● **Work item**
All that is wanted is the exact lines from the first line of the data below through the line with "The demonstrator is", both ends included, with pictures omitted.

● **Dataset section**
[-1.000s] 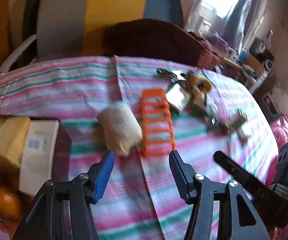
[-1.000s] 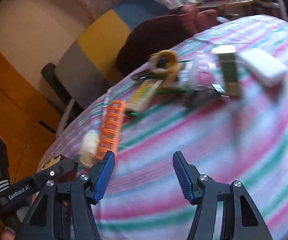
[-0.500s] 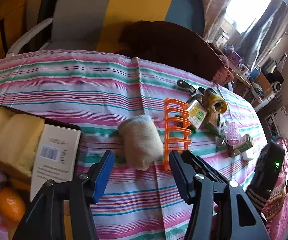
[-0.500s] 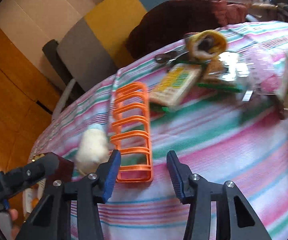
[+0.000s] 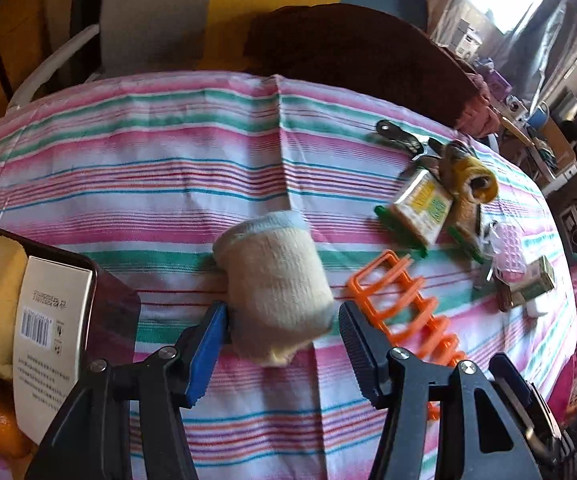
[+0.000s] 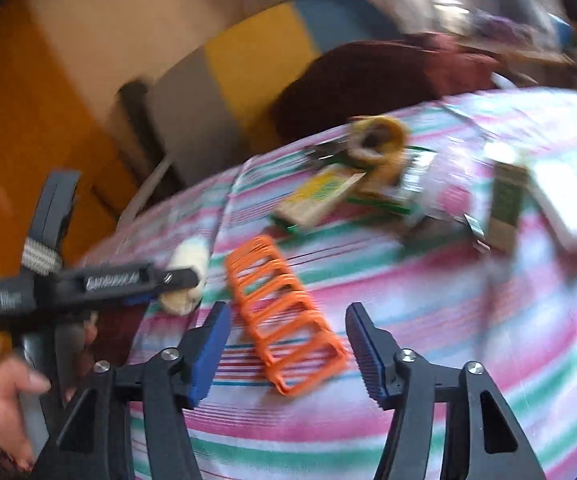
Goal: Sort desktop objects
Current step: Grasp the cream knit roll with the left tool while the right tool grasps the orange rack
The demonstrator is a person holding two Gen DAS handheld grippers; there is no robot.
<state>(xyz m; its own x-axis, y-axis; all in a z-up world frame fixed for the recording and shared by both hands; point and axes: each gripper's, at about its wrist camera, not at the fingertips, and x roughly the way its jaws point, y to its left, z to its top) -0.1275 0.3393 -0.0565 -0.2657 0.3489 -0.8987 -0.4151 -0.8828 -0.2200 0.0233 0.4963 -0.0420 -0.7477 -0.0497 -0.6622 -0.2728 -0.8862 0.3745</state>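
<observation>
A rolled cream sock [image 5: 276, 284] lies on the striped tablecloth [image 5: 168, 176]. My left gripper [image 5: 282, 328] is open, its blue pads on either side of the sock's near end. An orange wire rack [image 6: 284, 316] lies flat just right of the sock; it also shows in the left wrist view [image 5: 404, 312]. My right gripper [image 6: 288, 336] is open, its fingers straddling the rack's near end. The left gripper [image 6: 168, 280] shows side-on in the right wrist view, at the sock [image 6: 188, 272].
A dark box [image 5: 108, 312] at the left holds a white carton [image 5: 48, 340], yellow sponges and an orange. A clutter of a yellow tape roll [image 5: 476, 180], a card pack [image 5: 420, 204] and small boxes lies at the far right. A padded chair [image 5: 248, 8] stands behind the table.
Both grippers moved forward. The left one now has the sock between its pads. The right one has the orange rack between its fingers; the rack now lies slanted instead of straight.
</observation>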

● **Finished task**
[-1.000s] 
[-1.000s] 
[-0.500s] 
[-0.500s] 
[+0.000s] 
[+0.000s] 
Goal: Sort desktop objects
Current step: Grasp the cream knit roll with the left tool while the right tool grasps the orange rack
The demonstrator is a person holding two Gen DAS handheld grippers; there is no robot.

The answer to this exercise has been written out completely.